WHAT IS NEEDED: Each line of the material below should be retyped precisely as it appears.
::::
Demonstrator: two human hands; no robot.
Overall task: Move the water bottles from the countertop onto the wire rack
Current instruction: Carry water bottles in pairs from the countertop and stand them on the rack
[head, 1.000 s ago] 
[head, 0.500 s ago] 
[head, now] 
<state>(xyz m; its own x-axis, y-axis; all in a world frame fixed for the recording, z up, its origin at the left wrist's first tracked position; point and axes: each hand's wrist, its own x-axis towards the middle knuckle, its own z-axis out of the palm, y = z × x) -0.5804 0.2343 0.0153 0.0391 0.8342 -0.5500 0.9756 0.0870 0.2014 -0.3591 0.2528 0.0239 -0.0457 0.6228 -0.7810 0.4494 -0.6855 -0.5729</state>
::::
OUTPUT FOR THIS EXERCISE:
Demonstrator: two human hands; no robot.
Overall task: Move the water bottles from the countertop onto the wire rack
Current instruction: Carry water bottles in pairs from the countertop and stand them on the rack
[head, 1.000 s ago] 
[head, 0.500 s ago] 
[head, now] 
<state>(xyz m; its own x-axis, y-axis; all in a world frame fixed for the recording, z up, its origin at the left wrist's first tracked position; point and axes: each hand's wrist, its own x-axis towards the middle knuckle, its own z-axis out of the palm, y = z × x) -0.5804 0.2343 0.0153 0.0391 0.8342 -0.5500 0.9756 0.0870 0.2014 -0.3591 0.2528 0.0239 -0.0457 0.6228 -0.7810 0.4494 -0.6855 -0.5729</state>

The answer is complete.